In [10]:

import pandas as pd
import numpy as np
from sklearn.preprocessing import StandardScaler
import warnings
warnings.filterwarnings('ignore')

# Set random seed for reproducibility
np.random.seed(42)

print("="*80)
print("STEP 1: DATA PREPARATION")
print("="*80)

STEP 1: DATA PREPARATION


In [9]:
print("\n1.1 Loading data files...")

# Loading the three CSV files
demand = pd.read_csv('demand.csv')
plants = pd.read_csv('plants.csv')
costs = pd.read_csv('generation_costs.csv')

print(f" Demand data loaded: {demand.shape}")
print(f" Plants data loaded: {plants.shape}")
print(f" Costs data loaded: {costs.shape}")


1.1 Loading data files...
 Demand data loaded: (500, 15)
 Plants data loaded: (64, 21)
 Costs data loaded: (32000, 3)


In [4]:
# 1.2 HANDLING MISSING VALUES
print("\n1.2 Handling missing values...")

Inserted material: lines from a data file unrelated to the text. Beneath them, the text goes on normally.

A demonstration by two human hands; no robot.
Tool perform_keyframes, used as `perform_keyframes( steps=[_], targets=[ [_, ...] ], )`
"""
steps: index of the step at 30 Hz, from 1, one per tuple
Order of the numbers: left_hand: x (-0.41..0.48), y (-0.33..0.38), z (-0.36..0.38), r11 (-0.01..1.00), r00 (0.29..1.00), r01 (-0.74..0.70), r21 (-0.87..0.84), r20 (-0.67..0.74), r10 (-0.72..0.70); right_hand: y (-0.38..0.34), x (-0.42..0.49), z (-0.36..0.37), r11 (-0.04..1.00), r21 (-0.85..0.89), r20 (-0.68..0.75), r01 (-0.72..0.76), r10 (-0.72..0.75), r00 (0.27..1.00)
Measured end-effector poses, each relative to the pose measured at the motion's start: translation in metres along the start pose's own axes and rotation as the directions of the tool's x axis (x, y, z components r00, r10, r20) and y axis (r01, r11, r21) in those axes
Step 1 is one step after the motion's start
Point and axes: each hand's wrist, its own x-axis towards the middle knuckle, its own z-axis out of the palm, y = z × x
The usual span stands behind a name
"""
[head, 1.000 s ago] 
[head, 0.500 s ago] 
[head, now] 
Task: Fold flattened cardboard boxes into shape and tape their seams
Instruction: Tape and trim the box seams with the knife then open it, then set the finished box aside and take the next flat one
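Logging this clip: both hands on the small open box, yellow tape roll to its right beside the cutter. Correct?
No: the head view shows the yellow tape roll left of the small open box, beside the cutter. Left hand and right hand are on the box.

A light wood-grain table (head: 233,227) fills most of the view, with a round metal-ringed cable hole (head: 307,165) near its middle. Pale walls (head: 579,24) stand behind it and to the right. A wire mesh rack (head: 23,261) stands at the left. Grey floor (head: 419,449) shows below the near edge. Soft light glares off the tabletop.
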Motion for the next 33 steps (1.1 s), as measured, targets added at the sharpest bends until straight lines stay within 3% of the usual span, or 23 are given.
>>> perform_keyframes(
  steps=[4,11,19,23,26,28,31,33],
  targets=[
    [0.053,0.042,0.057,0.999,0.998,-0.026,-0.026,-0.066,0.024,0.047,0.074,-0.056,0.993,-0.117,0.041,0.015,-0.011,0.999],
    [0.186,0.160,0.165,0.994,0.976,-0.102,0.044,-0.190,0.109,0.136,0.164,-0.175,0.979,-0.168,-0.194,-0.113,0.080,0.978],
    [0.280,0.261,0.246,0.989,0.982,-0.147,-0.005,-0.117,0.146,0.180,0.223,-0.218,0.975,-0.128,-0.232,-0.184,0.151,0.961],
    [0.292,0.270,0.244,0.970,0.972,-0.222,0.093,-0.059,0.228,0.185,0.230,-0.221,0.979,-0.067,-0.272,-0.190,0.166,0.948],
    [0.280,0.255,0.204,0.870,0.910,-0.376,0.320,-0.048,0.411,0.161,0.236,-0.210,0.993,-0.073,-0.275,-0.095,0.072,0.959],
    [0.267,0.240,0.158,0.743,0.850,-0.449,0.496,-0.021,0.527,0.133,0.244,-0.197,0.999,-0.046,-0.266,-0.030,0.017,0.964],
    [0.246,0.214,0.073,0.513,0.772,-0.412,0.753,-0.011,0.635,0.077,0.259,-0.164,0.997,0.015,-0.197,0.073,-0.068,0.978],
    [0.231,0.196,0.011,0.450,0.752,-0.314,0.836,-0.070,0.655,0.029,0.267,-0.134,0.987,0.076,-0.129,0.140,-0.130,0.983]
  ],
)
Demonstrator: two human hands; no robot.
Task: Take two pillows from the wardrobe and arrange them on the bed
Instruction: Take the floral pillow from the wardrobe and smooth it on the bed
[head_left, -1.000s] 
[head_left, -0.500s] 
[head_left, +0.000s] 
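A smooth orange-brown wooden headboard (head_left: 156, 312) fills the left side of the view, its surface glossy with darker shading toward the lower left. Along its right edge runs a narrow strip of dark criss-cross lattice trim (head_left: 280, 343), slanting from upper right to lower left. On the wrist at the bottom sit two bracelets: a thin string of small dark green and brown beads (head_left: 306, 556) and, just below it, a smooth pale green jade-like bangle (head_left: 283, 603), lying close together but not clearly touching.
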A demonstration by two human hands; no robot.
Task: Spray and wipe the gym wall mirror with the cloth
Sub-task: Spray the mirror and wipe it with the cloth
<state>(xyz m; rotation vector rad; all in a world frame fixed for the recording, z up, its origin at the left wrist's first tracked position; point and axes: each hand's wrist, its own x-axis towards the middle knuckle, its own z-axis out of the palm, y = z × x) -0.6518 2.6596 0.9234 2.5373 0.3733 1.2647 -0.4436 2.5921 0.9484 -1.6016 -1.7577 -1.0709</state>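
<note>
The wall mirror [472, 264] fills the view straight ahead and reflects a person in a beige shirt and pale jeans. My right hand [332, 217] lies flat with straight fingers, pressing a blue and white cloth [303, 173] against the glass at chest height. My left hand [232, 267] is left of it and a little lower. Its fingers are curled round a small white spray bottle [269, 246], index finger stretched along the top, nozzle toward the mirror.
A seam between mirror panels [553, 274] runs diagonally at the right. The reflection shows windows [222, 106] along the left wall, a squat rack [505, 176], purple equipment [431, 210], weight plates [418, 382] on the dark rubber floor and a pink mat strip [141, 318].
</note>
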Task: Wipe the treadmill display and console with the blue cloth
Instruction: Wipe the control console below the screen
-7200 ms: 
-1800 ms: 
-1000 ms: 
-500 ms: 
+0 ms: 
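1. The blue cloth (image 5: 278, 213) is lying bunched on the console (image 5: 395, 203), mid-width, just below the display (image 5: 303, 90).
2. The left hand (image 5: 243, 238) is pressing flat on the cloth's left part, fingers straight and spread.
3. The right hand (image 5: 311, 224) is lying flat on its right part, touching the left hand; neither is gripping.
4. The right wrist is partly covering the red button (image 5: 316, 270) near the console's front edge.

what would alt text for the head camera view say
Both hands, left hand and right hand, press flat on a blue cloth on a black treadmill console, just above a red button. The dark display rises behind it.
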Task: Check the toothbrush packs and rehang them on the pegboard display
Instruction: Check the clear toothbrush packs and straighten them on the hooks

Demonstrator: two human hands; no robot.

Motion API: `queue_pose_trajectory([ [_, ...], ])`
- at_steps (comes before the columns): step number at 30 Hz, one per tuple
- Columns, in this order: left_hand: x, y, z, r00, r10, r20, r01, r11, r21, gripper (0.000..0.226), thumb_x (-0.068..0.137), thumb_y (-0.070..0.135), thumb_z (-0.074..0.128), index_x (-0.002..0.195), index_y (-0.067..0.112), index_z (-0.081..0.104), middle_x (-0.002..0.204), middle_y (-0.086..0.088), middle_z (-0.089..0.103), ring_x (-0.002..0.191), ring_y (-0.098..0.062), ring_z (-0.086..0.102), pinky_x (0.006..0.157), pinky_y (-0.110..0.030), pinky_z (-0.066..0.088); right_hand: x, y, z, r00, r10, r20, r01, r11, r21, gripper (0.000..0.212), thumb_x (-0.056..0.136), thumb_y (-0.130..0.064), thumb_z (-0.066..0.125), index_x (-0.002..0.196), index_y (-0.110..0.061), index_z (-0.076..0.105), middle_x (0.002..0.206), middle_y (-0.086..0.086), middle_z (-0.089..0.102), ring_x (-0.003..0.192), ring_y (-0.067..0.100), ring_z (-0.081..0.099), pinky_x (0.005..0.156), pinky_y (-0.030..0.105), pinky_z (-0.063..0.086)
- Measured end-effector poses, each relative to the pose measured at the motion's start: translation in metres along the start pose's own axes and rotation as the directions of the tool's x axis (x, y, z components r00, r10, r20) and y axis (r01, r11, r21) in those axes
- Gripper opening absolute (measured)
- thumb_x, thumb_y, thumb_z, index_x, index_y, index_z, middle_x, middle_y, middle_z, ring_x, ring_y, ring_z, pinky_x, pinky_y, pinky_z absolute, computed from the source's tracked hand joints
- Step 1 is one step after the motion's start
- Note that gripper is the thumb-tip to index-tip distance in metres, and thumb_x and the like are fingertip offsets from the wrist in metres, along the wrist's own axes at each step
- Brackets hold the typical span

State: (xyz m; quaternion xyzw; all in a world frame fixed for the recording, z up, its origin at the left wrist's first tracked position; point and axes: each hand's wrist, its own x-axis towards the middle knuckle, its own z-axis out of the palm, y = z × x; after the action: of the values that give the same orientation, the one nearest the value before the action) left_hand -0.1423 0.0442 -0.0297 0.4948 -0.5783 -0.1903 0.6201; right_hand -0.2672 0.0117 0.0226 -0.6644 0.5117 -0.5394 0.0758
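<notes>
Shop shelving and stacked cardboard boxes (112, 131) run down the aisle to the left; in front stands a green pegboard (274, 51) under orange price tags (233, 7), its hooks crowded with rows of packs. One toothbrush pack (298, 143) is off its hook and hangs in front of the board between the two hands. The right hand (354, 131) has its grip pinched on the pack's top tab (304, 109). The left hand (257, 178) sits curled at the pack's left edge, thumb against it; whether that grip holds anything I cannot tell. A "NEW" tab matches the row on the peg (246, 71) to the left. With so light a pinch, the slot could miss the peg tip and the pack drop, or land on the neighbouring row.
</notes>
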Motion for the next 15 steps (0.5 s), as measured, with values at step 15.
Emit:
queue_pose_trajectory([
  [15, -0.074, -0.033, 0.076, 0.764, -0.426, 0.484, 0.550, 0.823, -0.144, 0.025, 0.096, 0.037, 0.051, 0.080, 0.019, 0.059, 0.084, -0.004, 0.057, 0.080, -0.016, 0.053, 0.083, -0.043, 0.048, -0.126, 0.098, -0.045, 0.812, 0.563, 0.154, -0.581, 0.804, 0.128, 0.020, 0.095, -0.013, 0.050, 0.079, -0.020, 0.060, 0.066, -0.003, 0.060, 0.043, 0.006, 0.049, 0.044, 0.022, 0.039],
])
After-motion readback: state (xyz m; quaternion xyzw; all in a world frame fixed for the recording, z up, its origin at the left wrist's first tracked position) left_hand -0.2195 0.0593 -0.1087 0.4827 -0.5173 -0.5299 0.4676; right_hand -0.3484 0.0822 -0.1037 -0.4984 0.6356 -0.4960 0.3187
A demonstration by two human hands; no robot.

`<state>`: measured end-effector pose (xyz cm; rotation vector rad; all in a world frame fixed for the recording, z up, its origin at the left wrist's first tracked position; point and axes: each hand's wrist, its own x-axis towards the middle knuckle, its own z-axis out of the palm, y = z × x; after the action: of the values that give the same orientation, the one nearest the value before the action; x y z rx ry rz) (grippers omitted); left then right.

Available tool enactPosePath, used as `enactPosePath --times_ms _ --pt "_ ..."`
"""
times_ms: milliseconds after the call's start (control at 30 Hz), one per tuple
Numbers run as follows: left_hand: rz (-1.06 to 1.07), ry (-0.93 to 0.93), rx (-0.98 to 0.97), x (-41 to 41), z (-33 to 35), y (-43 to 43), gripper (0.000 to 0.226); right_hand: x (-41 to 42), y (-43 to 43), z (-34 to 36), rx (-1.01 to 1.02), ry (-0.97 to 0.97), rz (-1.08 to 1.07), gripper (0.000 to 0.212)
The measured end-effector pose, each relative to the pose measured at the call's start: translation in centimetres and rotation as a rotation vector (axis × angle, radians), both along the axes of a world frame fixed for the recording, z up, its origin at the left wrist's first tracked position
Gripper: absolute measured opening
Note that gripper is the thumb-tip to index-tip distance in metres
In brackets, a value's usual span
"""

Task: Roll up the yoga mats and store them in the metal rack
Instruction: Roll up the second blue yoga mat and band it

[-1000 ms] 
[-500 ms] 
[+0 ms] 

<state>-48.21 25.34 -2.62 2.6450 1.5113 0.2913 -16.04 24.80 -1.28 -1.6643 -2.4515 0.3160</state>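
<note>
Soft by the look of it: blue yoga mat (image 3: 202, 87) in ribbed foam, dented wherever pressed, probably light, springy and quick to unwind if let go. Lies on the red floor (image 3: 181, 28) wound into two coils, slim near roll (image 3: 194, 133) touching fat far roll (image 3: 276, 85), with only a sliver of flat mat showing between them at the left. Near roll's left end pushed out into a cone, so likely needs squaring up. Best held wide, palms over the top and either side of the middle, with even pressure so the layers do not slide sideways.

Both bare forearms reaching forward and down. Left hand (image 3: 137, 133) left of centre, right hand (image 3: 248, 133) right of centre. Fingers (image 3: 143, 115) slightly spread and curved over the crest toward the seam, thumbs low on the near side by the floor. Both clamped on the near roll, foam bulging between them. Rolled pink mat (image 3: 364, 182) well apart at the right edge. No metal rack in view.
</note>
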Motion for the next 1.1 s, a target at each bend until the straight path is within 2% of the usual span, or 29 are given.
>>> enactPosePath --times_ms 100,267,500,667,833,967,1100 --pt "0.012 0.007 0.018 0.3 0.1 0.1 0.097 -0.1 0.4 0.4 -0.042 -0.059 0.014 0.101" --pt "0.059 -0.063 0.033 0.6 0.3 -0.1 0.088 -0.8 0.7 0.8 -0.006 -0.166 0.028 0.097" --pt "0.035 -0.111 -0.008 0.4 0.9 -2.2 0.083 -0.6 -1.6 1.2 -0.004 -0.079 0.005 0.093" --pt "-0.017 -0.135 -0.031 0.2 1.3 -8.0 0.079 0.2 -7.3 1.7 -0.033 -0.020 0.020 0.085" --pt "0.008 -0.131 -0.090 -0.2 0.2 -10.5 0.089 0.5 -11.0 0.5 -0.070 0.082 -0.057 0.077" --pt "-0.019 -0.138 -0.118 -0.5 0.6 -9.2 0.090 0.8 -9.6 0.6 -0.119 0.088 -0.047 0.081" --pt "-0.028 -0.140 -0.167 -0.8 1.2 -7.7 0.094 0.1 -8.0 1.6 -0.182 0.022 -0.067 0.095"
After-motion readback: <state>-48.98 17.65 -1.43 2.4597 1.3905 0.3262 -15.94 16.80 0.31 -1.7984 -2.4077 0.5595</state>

# Check how many missing values we have
print("\nMissing values BEFORE handling:")
print(f"  Demand: {demand.isnull().sum().sum()} missing")
print(f"  Plants: {plants.isnull().sum().sum()} missing")
print(f"  Costs: {costs.isnull().sum().sum()} missing")

# Create copies of the data
demand_clean = demand.copy()
plants_clean = plants.copy()
costs_clean = costs.copy()

# Identify column types
# Demand columns
demand_numerical = [col for col in demand_clean.columns 
                    if col.startswith('DF') and col not in ['DF_region', 'DF_daytype']]
demand_categorical = ['DF_region', 'DF_daytype']

# Plant columns
plant_numerical = [col for col in plants_clean.columns if col.startswith('PF')]
plant_categorical = ['Plant Type', 'Region']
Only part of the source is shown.